When the press talks about women scientists, save and except for a few examples, a lot of coverage is about a woman scientist setting up a childcare facility, or fighting for breastfeeding rights. This invisible extra work that women carry is encased in advocacy. But it’s not that men scientists don’t need daycares, or shouldn’t be responsible for diversity on campus. These issues in the scientific ecosystem are considered women’s issues—diversity, equity, and inclusion are seen as women’s problems because women have to be better represented. But DEI is an institutional problem. It’s an ecosystem problem.
This extra work falls on women partly because we, as women, often have a deep-seated concern about being seen as not willing to take up opportunities. We’re eager to show ourselves as contributing, as a team player—there’s a deep-seated imposter syndrome that shows up when you finally land a great opportunity. You want to show you’re valuable not just for science but for everything. And then you get talked about more for all of this other work than for the science you’ve been doing, and in turn, more of all this additional work is given to you.
This also comes from very deep-seated patriarchal notions that transfer directly into the scientific workforce. In conferences and meetings, you’ll find women scientists inviting guests, getting them seated, making sure they’re well fed, and their transportation sorted. How women scientists are acknowledged and appreciated stems from social constructs that are carried into the workforce.
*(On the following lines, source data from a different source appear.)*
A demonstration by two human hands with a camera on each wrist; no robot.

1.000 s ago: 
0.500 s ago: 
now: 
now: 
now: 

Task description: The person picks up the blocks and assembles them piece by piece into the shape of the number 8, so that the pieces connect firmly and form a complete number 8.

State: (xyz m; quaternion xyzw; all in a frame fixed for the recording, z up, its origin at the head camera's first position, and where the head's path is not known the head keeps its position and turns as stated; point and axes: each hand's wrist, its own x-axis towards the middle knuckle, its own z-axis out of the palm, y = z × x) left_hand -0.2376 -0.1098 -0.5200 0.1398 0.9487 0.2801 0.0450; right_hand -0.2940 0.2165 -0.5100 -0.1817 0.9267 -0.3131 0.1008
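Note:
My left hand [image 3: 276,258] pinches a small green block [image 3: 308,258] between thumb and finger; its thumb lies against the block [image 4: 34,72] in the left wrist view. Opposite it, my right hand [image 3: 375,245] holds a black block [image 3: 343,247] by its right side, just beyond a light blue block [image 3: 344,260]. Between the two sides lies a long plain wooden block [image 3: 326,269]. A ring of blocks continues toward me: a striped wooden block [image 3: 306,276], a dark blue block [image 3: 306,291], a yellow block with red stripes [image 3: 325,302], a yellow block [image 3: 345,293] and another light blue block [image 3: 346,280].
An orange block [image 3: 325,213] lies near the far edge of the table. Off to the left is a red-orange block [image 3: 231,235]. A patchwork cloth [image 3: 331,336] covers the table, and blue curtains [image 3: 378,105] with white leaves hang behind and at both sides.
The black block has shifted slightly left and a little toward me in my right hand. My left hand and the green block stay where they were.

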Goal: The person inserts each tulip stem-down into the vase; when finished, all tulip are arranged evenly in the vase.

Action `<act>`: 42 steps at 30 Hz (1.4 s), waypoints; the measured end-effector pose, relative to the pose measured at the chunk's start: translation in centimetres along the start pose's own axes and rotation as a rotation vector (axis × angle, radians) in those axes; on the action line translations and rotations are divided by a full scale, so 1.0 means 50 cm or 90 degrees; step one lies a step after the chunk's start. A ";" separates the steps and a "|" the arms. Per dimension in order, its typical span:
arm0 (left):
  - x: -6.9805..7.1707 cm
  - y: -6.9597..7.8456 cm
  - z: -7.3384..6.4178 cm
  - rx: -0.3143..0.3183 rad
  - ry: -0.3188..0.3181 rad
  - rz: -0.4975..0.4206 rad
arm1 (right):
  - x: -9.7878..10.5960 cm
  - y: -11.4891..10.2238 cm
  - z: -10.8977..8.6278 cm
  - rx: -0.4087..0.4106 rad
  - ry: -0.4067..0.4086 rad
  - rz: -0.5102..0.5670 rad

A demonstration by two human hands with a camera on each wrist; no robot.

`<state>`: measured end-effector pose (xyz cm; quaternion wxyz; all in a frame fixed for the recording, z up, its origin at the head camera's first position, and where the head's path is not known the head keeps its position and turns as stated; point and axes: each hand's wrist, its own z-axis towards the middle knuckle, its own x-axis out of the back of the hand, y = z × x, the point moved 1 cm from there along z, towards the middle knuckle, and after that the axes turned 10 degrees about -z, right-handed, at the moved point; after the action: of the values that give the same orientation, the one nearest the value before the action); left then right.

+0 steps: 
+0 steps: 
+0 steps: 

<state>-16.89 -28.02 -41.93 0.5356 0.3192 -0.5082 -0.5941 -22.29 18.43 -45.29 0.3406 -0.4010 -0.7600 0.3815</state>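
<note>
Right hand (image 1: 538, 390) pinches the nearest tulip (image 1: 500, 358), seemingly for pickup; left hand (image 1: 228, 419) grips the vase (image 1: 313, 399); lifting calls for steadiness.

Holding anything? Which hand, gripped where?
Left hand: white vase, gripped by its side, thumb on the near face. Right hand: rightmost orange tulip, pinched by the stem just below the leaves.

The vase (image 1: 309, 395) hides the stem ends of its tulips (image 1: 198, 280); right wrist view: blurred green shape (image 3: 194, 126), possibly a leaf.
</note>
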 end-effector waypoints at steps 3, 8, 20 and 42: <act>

Before we wrap up—if a young girl is reading The Real Deal and trying to decide whether science is the path for her, what is the most important question you hope she asks herself?
The book is very intentionally placed in a space where it is inspirational and informative. It’s important for young girls embarking on careers in science to be inspired, but also informed of the challenges, the obstacles, the roadblocks—so you can better plan for them. Proactively plan your career with yourself in the driver’s seat, and not becoming a victim of a system that is archaic and slow to change. The recognition that policies are not going to change as fast as we want to advance in our careers—it’s going to take a while—and the best thing we can do is plan and prepare accordingly. So, I would hope she asks herself: Do I know enough about what the challenges and opportunities in science are? How can I find out more? What do I need to do to better prepare myself for a career in science?